### WHAT IS REQUIRED
The full listing, returned exactly and free of pictures, is the expected answer.

### MATERIAL PROVIDED
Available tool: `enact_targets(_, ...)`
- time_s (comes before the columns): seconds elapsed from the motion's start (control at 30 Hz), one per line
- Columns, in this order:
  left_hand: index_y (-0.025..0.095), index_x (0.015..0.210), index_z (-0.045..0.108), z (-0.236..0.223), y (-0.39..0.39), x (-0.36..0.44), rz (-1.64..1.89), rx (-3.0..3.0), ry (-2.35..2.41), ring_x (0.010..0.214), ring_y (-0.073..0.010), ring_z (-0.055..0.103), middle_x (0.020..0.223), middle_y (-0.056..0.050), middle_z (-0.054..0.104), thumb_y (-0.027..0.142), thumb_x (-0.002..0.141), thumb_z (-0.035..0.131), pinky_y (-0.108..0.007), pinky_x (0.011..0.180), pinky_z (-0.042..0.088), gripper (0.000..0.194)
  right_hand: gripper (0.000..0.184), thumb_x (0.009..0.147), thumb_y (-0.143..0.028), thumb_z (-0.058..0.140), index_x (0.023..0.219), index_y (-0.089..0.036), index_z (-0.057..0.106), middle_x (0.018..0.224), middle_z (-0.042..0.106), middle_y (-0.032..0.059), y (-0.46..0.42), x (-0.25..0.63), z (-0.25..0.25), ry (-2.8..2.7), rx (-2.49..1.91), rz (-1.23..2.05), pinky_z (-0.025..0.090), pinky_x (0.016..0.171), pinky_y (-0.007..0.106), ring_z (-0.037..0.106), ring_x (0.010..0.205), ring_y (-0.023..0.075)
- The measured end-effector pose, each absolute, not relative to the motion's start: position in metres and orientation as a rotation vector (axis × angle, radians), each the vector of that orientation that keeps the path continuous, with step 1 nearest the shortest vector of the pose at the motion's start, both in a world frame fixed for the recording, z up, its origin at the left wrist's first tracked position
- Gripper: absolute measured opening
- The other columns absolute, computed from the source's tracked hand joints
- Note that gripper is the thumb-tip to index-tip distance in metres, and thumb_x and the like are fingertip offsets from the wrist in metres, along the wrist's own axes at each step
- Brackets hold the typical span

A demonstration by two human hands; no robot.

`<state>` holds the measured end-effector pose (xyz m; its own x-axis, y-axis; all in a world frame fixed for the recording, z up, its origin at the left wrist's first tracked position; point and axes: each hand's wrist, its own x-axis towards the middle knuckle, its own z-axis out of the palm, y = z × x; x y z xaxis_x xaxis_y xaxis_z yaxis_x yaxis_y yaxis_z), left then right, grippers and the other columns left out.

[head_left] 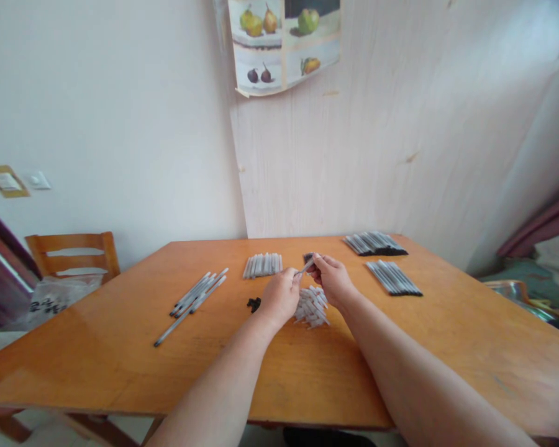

### RESULT OF THIS TASK
Available tool: `enact_targets(_, ...)`
- time_s (comes before the columns): seconds elapsed from the motion's start (control at 30 Hz), one per line
- Columns, in this order:
  left_hand: index_y (-0.025..0.095), index_x (0.015..0.210), index_z (-0.045..0.108), z (-0.236..0.223), y (-0.39..0.39), x (-0.36..0.44), rz (-1.64..1.89), rx (-3.0..3.0), ry (-2.35..2.41), ring_x (0.010..0.214), ring_y (-0.073..0.010), ring_z (-0.055..0.103), middle_x (0.020..0.223), middle_y (-0.056..0.050), middle_z (-0.054..0.104), thumb_y (-0.027..0.142), thumb_x (-0.002..0.141), thumb_z (-0.035..0.131), pinky_y (-0.108..0.007), pinky_x (0.011..0.180), pinky_z (-0.042..0.088), gripper (0.000..0.194)
  right_hand: gripper (0.000..0.184), thumb_x (0.009..0.147), thumb_y (-0.143..0.028), thumb_z (-0.058..0.140), index_x (0.023..0.219), index_y (-0.089..0.036), index_z (-0.057..0.106), middle_x (0.018..0.224), middle_z (-0.042..0.106), middle_y (-0.032..0.059), y (-0.46..0.42), x (-0.25..0.63), z (-0.25..0.25), ry (-2.8..2.7), rx (-2.49..1.91), rz (-1.23..2.05), pinky_z (-0.025..0.090), pinky_x (0.016..0.171), pinky_y (-0.007..0.106), ring_z (-0.037..0.106), ring_x (0.010..0.205), ring_y (-0.023..0.075)
- The measured end-effector pose, each absolute, not relative to the motion's start: position in metres and orientation as a rotation vector (axis × angle, radians), each the vector of that orientation that keeps the path continuous, with step 1 nearest the shortest vector of the pose at the motion's start, both in a world frame fixed for the recording, z up, its origin at the left wrist's first tracked position
- Gripper: absolute measured opening
- The other columns absolute, computed from the source's tracked hand joints
- Note that gripper is the thumb-tip to index-tip distance in metres, and thumb_x and the like are fingertip offsets from the wrist in metres, along the wrist's own axes at each step
- Brackets hold the typical span

A demonstration by two human hands; no robot.

`<state>` holds the measured end-effector pose (xyz m; its own x-axis, y-axis; all in a world frame fixed for the recording, z up, its origin at the left wrist's first tracked position; point and axes: each hand's wrist, its own x-axis towards the middle knuckle, its own z-axis out of the palm, y = z × x; x y z xaxis_x xaxis_y xaxis_z yaxis_x yaxis_y yaxis_z), left then right, grippers and the other columns left out.

[head_left] 

The answer requires no further additions.